La Cour de cassation, après avoir relevé qu'il n'est pas contesté que les requérants bénéficiaient d'un droit au relogement, considère que les expropriés n'ont pas renoncé de façon "claire et non équivoque à leur droit". En d'autres termes, le fait que la question du relogement n'ait pas été abordée durant les débats devant le juge de l'expropriation chargé de fixer l'indemnité ne saurait été assimilé à une renonciation implicite à ce droit. En effet, d'une part, l'exproprié n'avait aucune obligation de faire mention devant le juge de sa demande de relogement, cette demande n'étant pas un préalable à l'exercice de ce droit au regard des textes applicables. D'autre part, et en sens contraire, c'est à l'expropriant qu'il appartenait d'aviser le même juge qu'il avait proposé des solutions de relogement en faveur des expropriés.

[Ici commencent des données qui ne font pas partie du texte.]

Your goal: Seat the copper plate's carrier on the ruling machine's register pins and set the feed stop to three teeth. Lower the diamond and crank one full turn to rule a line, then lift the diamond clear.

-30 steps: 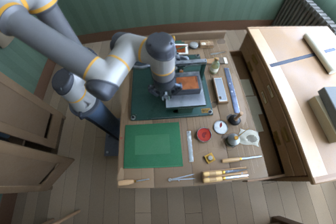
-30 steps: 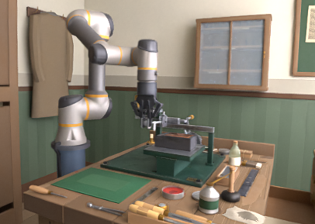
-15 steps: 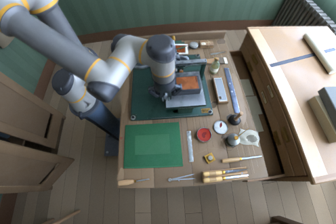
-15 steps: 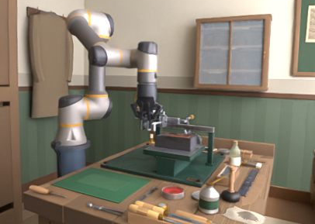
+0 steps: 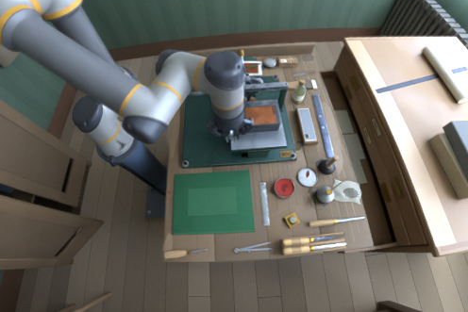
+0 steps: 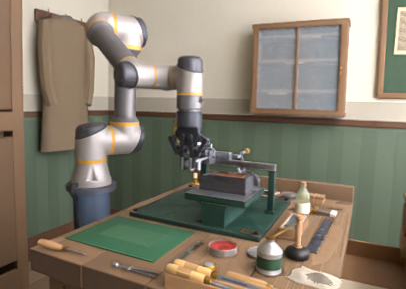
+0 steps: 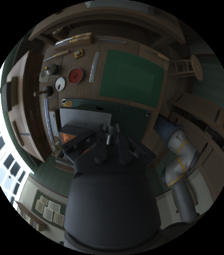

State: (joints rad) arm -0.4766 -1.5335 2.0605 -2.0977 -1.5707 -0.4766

En conséquence, la Cour casse l'arrêt contesté et renvoie les parties devant la chambre des expropriations de la cour d'appel de Bordeaux.


(1) CE, S., 1er décembre 1993, n° 136705, publié au recueil Lebon (N° Lexbase : A1608ANU), AJDA, 1994, p. 152, concl. J. Arrighi de Casanova ; CAA Marseille, 1ère ch., 23 avril 2010, n° 08MA01384, inédit au recueil Lebon (N° Lexbase : A8837EW9).
(2) CAA Nantes, 2ème ch., 12 novembre 1997, n°165073, n° 94NT00912, mentionné aux tables du recueil Lebon (N° Lexbase : A2458BHI), Rec. CE, 1997, p. 1122, AFDUH, 1999, p. 317, chron. J.-F. Struillou ; CAA Douai, 1ère ch., 22 avril 2010, n° 09DA00266, inédit au recueil Lebon (N° Lexbase : A1421EXW).
(3) CAA Nantes, 2ème ch., 12 novembre 1997, n°165073, n° 94NT00912, mentionné aux tables du recueil Lebon, préc..
(4) CA Versailles, 4ème ch., 22 novembre 2011, n° 11/02194 (N° Lexbase : A8626IB4).
(5) CE, S., 6 décembre 1967, n° 63518, publié au recueil Lebon (N° Lexbase : A4602B7L), Rec. CE, p. 471.
(6) CE 1° et 4° s-s-r., 6 avril 1979, n° 08753, mentionné aux tables du recueil Lebon (N° Lexbase : A4204B7T), Rec. CE, p. 760.
(7) Voir également Cass. civ. 3, 27 février 2013, n° 12-11.996, FS-D (N° Lexbase : A8882I8H).
(8) Cass. civ. 3, 4 novembre 2009, n° 08-17.381 (N° Lexbase : A8108EMA), Bull. civ. III, 2009, n° 243.
(9) CA Bordeaux, 30 novembre 2011, n° 11/01795 (N° Lexbase : A2319H3B).